Flora Borsi, born in 1993 in Budapest, was still a teenager when many/most of these images were created.   These earlier works are about identity but they're also very much about the process.  We know it is about clever photo manipulation.  We're in on the joke when we see the Real Photoshop series.


Identity, Flora Borsi

Watching each successive series of works shows her development.    Each new series of images shows a growing maturity, a development.  It has stopped being about the technique.  The images are more abstract, more fluid, more fluent, more eloquent. And although Flora is often the subject matter her identity is hidden or disguised.  She's got her johari window open (but the curtains are drawn). Look at these.

Recent Artwork II, Flora Borsi

Recent Artwork 1, Flora Borsi

 
Des Monstres, Flora Borsi

Did I mention the Beatles?  One of the astonishing things about the Beatles 1963 to 1967 is the incredible journey they made in a very short space of time, from Love Me Do to A Day in the Life, for example.  When, in 1962, Lennon & Macca sat down in the McCartney's front parlour with a couple of guitars and a piano and wrote I Saw Her Standing There they were trying to emulate their heroes, Chuck Berry, Buddy Holly, Elvis.  And why shouldn't they be able to?  Berry, Holly and Presley were barely out of their teens themselves, kids from from St Louis, Lubbock and Tupelo.  By Revolver and Rubber Soul they weren't trying to be anyone other than John, Paul, George and Ringo.  

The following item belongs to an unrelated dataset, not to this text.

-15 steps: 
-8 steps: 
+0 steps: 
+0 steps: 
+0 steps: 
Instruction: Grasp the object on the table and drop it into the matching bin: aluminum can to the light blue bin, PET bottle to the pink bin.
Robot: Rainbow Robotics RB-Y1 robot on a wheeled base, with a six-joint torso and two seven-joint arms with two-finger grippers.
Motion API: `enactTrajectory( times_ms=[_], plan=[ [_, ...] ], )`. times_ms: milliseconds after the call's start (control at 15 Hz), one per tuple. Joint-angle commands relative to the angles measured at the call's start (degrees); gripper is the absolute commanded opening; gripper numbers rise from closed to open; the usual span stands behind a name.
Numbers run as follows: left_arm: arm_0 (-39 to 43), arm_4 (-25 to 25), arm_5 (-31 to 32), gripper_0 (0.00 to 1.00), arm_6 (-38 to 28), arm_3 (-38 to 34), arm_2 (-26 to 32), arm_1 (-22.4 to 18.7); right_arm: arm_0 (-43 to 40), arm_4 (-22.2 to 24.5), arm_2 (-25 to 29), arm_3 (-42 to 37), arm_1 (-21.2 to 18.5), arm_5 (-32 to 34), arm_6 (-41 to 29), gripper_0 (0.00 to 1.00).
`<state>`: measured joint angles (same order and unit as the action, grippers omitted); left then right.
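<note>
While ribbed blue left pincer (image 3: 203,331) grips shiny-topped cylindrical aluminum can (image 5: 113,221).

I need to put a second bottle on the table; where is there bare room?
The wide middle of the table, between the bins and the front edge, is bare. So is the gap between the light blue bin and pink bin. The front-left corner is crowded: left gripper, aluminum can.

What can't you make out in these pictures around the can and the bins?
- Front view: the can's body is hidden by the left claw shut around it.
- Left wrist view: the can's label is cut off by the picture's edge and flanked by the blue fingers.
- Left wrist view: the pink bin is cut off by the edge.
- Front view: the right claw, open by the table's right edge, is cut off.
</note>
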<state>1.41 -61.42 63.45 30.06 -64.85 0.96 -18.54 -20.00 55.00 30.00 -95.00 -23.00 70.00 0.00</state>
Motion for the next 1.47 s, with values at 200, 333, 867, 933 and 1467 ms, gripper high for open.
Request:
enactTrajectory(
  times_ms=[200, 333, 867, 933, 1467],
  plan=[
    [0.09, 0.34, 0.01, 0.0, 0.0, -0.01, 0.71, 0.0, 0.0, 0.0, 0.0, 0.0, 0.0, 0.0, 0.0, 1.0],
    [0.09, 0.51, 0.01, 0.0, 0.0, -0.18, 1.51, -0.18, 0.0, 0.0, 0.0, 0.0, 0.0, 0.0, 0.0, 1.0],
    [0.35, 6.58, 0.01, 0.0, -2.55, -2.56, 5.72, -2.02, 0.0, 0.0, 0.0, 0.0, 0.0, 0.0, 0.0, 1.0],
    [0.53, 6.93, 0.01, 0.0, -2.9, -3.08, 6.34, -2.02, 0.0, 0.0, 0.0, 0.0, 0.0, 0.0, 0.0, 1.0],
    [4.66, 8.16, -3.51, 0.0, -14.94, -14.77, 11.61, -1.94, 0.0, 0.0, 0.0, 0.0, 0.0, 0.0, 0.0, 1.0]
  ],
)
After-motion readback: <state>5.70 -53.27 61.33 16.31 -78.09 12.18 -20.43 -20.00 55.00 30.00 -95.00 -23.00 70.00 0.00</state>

Time Travel is Flora Borsi's I Saw Her Standing There.  It's a statement, a first assault. Since then she has rattled off a couple of solid albums.  But I think now is where the fun begins.  Flora is moving at a rate of knots towards something that is genuinely new, exciting and, yay, groundbreaking.

iReel, Flora Borsi

Coffee Universe

The Coffee Universe images are striking but reminded me of a 1970s album cover (Rick Wakeman's Journey to the Centre of the Earth where, if you look closely you will notice that the ocean is actually beer).


Flora Borsi will be in London this week for a gallery show at Leontia Gallery (Thursday 18th September 6-8pm).  You should go.  See what the fuss is going to be all about.